Or how we move the goalposts when we reach a goal, for example Kubernetes standardized certain aspects of cloud but now that we have that, instead of celebrating we bemoan its complexity and lack of utility at solving actual application or organization challenges such that we still need to use cloud APIs plus container images plus all this other complexity. But hey, we did solve the problem of distributing code to run on machines, it’s just in hindsight it doesn’t seem like it was that hard? We adjust pretty quick to the “new normal” when it’s not even a decade yet since Docker and Kubernetes appeared on the scene.

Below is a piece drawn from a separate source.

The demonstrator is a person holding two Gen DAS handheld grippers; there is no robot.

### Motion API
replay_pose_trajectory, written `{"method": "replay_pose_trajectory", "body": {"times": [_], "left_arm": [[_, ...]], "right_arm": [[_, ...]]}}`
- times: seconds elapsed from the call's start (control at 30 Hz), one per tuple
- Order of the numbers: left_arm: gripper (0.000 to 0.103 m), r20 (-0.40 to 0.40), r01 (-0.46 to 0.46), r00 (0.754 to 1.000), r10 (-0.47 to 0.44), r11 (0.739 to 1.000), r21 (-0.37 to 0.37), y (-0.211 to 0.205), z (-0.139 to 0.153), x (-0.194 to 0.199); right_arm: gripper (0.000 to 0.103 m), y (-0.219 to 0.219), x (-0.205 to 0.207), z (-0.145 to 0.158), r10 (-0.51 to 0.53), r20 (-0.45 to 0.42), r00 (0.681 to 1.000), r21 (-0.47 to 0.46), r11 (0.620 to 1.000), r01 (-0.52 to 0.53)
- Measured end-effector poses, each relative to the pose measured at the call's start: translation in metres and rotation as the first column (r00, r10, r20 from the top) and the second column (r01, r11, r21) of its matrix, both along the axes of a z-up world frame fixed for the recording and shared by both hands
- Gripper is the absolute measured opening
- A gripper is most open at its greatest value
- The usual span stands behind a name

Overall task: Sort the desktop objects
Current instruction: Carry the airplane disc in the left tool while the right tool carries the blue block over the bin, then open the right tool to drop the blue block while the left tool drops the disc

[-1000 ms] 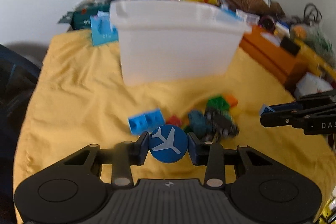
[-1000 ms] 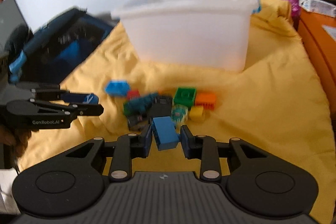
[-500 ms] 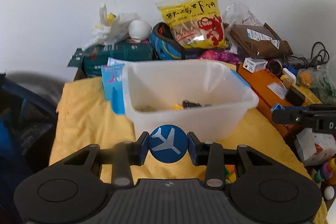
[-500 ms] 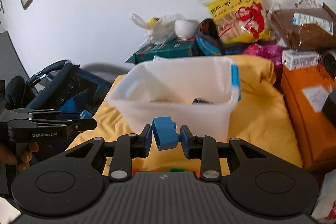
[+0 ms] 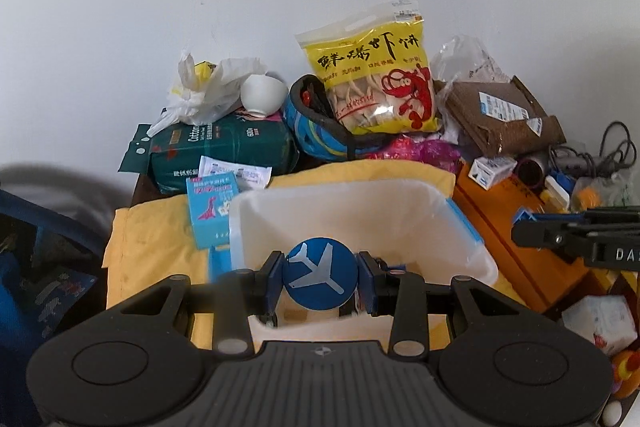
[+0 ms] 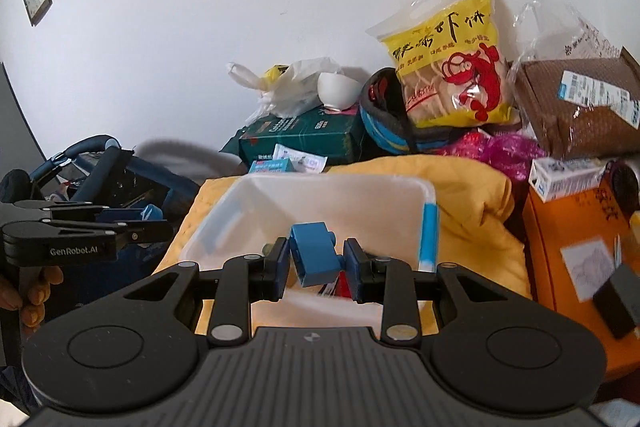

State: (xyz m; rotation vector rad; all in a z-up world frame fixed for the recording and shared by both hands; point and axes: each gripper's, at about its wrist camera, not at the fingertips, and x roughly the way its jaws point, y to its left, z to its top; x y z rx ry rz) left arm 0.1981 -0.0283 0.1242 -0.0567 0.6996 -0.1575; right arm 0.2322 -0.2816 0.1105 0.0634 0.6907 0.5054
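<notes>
My left gripper point(image 5: 320, 281) is shut on a round blue disc with a white airplane symbol point(image 5: 319, 278) and holds it over the near rim of the white plastic bin point(image 5: 400, 223). My right gripper point(image 6: 315, 263) is shut on a blue toy brick point(image 6: 316, 253) and holds it over the same bin point(image 6: 360, 199). Each gripper shows in the other's view, the right one point(image 5: 576, 239) at the right edge, the left one point(image 6: 80, 231) at the left edge. The bin stands on a yellow cloth point(image 5: 152, 247).
Behind the bin lie a yellow snack bag point(image 5: 376, 79), a green tissue pack point(image 5: 224, 151), a white bowl point(image 5: 262, 95) and a blue helmet point(image 5: 316, 131). An orange box point(image 6: 576, 239) stands to the right. A dark blue bag point(image 6: 104, 183) is at the left.
Both grippers have risen from the toy pile on the cloth and moved forward over the bin, each still holding its piece. The pile has dropped out of view.
</notes>
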Motion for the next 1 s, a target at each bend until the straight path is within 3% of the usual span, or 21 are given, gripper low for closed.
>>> {"method": "replay_pose_trajectory", "body": {"times": [0.47, 0.77, 0.8, 0.83, 0.87, 0.9, 1.0], "left_arm": [[0.042, -0.111, 0.037, 0.993, -0.033, 0.999, 0.039, -0.007, 0.004, 0.063], [0.043, -0.146, 0.047, 0.989, -0.037, 0.997, 0.064, -0.016, 0.002, 0.087], [0.048, -0.144, 0.044, 0.989, -0.033, 0.997, 0.07, -0.017, 0.002, 0.089], [0.066, -0.144, 0.04, 0.989, -0.027, 0.996, 0.084, -0.02, 0.0, 0.091], [0.081, -0.139, 0.025, 0.99, -0.01, 0.994, 0.108, -0.02, -0.002, 0.092], [0.081, -0.129, 0.005, 0.992, 0.012, 0.991, 0.136, -0.021, -0.004, 0.092], [0.081, -0.145, -0.003, 0.989, 0.024, 0.989, 0.146, -0.014, -0.017, 0.088]], "right_arm": [[0.033, 0.02, 0.059, 0.002, 0.031, -0.129, 0.991, -0.094, 0.995, -0.044], [0.033, 0.036, 0.08, -0.006, 0.042, -0.167, 0.985, -0.143, 0.988, -0.066], [0.034, 0.038, 0.083, -0.008, 0.035, -0.172, 0.984, -0.151, 0.987, -0.062], [0.041, 0.039, 0.085, -0.01, 0.022, -0.174, 0.984, -0.164, 0.985, -0.052], [0.057, 0.04, 0.086, -0.013, 0.001, -0.171, 0.985, -0.175, 0.984, -0.032], [0.063, 0.039, 0.088, -0.014, -0.018, -0.166, 0.986, -0.175, 0.984, -0.011], [0.065, 0.033, 0.089, -0.019, -0.04, -0.183, 0.982, -0.143, 0.99, 0.014]]}}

> I see this weird back-lash in modern development against having common, standard platforms. I suspect it comes from the Python and JavaScript world, where having "no batteries included" is seen as a good thing, instead of a guaranteed mess of dozens of half-complete incompatible frameworks.
Kind of odd to have Python included there as Python's motto for years was (is?) literally "Batteries Included".
" I see this weird back-lash in modern development against having common, standard platforms. "
I think it has always been that way.
It comes down to personality types. Many devs I've met think that the implementation they wrote themselves is simpler and easier to understand vs learning a platform api or existing library.
They tend to shrug off when I point out security or other potential problems
At least in web development rolling your own is usually the pragmatic choice. It won't break opaquely upon update, you can fix it yourself, it only does what you need. Library and platform updates have a much higher chance of breaking something because of the large impact surface, feature updates being conflated with security updates, insufficient testing, and such breakages are much harder to resolve because they are a black box to you. Really nothing to do with personalities.
So do we all have to keep reinventing these wheels, but only after a production outage?
Or is it time someone started work on a distributed operating system? Vaguely like Kubernetes but full-featured?
I keep seeing the same patterns being re-engineered over and over. Maybe it’s time to refactor these out…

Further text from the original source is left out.